WORK TO COMPLETE: Reproduce, from the lines below, exactly the stretch that begins at the line containing "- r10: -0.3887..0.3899" and ends at the line containing "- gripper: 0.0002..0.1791", both included.

INFORMATION SUPPLIED:
● ● ● ●
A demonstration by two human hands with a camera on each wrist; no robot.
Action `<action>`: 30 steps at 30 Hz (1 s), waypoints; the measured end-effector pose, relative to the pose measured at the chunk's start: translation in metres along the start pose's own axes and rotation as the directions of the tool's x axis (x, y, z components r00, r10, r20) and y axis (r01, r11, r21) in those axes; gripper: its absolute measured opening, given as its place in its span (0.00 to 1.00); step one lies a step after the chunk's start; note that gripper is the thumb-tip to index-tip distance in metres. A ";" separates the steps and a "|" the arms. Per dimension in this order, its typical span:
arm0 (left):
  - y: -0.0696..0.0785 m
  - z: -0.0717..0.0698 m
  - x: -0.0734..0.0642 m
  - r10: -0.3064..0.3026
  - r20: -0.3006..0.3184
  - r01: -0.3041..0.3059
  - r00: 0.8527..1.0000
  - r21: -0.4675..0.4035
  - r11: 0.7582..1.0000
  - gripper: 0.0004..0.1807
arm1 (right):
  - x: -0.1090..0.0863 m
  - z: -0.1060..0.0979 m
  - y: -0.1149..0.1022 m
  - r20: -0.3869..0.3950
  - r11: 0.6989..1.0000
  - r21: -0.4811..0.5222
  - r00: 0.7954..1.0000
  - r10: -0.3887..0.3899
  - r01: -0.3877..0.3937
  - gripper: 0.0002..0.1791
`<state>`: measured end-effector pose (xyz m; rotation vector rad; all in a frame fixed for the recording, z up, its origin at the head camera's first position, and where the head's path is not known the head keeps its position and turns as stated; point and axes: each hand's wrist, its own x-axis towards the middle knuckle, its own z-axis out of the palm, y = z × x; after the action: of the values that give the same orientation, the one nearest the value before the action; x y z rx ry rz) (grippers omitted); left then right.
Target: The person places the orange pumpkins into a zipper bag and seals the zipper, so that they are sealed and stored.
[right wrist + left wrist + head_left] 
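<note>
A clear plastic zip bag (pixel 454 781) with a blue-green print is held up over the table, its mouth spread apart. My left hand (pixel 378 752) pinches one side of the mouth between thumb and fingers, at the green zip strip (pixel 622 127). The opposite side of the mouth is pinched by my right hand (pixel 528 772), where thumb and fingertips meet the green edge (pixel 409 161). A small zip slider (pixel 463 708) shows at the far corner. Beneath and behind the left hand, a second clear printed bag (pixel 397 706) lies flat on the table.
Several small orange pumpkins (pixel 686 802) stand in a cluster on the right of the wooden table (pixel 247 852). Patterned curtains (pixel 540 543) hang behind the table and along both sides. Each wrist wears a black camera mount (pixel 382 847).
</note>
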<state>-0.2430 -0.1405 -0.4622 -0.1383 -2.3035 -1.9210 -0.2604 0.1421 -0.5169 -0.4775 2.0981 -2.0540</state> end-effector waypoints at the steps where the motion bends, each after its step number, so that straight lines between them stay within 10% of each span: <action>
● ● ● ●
YOUR SOLUTION:
  - r10: -0.3887..0.3899
  - r01: -0.3877..0.3937
  - gripper: 0.0002..0.1791

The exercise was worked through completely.